Instructions for the task — Set out the listing word for word. End with the line that contains "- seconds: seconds".

*** Block opens ***

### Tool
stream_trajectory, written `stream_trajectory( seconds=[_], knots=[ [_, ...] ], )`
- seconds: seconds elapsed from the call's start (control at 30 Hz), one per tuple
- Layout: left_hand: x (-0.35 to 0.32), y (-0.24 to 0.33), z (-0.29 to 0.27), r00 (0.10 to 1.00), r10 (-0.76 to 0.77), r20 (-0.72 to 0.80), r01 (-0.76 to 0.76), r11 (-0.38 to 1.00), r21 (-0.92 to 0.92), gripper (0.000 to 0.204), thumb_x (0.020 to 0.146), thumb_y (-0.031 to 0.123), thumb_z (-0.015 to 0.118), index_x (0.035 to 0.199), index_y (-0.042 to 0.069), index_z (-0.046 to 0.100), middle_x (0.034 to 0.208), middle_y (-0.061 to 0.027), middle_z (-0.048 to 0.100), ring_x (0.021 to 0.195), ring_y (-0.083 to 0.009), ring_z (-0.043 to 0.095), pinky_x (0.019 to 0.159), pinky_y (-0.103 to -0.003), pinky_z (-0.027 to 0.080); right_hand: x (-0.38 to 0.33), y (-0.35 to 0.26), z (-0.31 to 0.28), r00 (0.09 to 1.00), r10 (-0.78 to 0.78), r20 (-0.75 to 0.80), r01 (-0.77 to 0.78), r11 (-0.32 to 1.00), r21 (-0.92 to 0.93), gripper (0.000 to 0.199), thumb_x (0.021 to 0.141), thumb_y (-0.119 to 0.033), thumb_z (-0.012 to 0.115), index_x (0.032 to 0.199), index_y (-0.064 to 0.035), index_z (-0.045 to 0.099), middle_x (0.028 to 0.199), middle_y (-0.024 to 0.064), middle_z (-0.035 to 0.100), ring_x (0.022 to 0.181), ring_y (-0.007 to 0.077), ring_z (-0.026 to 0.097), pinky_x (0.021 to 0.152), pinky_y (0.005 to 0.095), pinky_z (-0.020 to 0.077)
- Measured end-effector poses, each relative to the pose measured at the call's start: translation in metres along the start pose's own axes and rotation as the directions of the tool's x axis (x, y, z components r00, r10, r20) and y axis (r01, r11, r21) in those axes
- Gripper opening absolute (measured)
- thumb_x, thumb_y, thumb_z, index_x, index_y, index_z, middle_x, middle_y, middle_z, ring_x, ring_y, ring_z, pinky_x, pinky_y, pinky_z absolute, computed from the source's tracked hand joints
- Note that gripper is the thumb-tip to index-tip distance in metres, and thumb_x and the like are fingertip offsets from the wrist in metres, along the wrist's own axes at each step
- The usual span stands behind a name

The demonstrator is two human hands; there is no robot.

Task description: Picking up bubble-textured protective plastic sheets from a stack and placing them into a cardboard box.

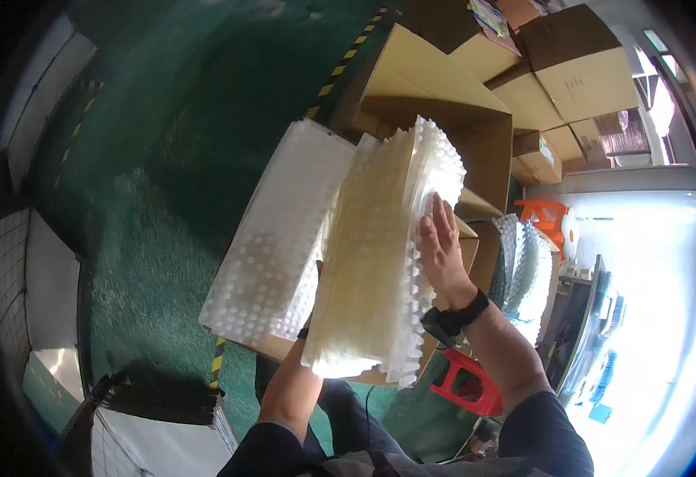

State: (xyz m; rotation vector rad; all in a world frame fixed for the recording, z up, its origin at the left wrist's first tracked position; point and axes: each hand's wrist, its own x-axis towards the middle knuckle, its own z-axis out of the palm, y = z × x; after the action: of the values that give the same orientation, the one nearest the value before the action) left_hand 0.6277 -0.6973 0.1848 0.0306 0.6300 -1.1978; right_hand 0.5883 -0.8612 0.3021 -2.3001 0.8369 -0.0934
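A thick stack of translucent plastic blister trays stands on edge in front of me, between my two hands. Rows of knobs show along its right face. My right hand presses against that face with outstretched fingers, a dark band and a small black device at its wrist. From the left, my left hand supports the stack; its fingers are hidden behind the trays and only the forearm shows. Beside the stack, on the left, lies a flatter pile of white dimpled plastic trays, with a brown cardboard edge below it.
Beyond the stack is an open cardboard box, with more cartons behind it. At right, another box holds upright plastic trays. A red stool and an orange stool stand nearby. Yellow-black tape marks the green floor.
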Motion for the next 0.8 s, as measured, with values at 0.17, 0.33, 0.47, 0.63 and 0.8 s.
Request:
stream_trajectory(
  seconds=[0.17,0.33,0.47,0.63,0.8],
  knots=[
    [-0.046,0.019,-0.037,0.969,0.046,-0.244,-0.054,0.998,-0.026,0.059,0.09,0.049,0.035,0.129,0.005,0.042,0.119,-0.0138,0.053,0.103,-0.0281,0.054,0.087,-0.042,0.046,-0.005,-0.007,0.028,0.996,0.069,-0.057,-0.076,0.99,-0.121,0.066,0.09,-0.039,0.045,0.139,-0.0008,0.023,0.139,0.0325,0.016,0.131,0.0467,0.011,0.106,0.0526,0.0117],
    [-0.091,0.02,-0.069,0.884,0.096,-0.457,-0.09,0.995,0.035,0.059,0.091,0.049,0.033,0.129,0.006,0.041,0.12,-0.0139,0.053,0.103,-0.0287,0.054,0.087,-0.042,0.046,-0.023,-0.018,0.092,0.997,0.033,-0.075,-0.054,0.955,-0.29,0.079,0.078,-0.034,0.063,0.138,-0.0019,0.023,0.138,0.0338,0.01,0.123,0.0537,0.013,0.102,0.0575,0.0179],
    [-0.078,0.023,-0.07,0.899,0.178,-0.4,-0.076,0.963,0.257,0.058,0.091,0.048,0.033,0.13,0.006,0.041,0.122,-0.0144,0.051,0.106,-0.0295,0.052,0.089,-0.044,0.044,-0.033,-0.016,0.118,0.994,-0.012,-0.105,-0.019,0.956,-0.293,0.08,0.076,-0.031,0.065,0.137,-0.0022,0.023,0.138,0.0338,0.011,0.123,0.0534,0.014,0.1,0.0587,0.0199],
    [-0.074,0.019,-0.087,0.934,0.22,-0.281,-0.061,0.874,0.482,0.056,0.092,0.046,0.032,0.13,0.006,0.04,0.125,-0.015,0.049,0.11,-0.0304,0.05,0.092,-0.045,0.042,-0.033,0.017,0.107,0.921,-0.117,-0.371,0.149,0.987,0.059,0.081,0.072,-0.026,0.072,0.135,-0.0049,0.025,0.14,0.0267,0.016,0.123,0.0417,0.026,0.098,0.0538,0.0266],
    [-0.088,0.016,-0.112,0.966,0.213,-0.144,-0.065,0.744,0.665,0.055,0.092,0.044,0.032,0.131,0.006,0.039,0.127,-0.0156,0.046,0.113,-0.0314,0.047,0.095,-0.046,0.04,-0.045,0.036,0.112,0.831,0.232,-0.506,0.107,0.825,0.555,0.085,0.069,-0.029,0.077,0.132,-0.0039,0.026,0.133,0.0132,0.028,0.109,0.0249,0.04,0.089,0.0391,0.0376]
  ],
)
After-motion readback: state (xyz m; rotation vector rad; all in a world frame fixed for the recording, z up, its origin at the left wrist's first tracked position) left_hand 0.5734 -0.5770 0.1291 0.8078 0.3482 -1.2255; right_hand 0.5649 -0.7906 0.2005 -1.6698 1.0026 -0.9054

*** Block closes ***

Exercise solution —
### Tool
stream_trajectory, written `stream_trajectory( seconds=[_], knots=[ [_, ...] ], )`
- seconds: seconds elapsed from the call's start (control at 30 Hz), one per tuple

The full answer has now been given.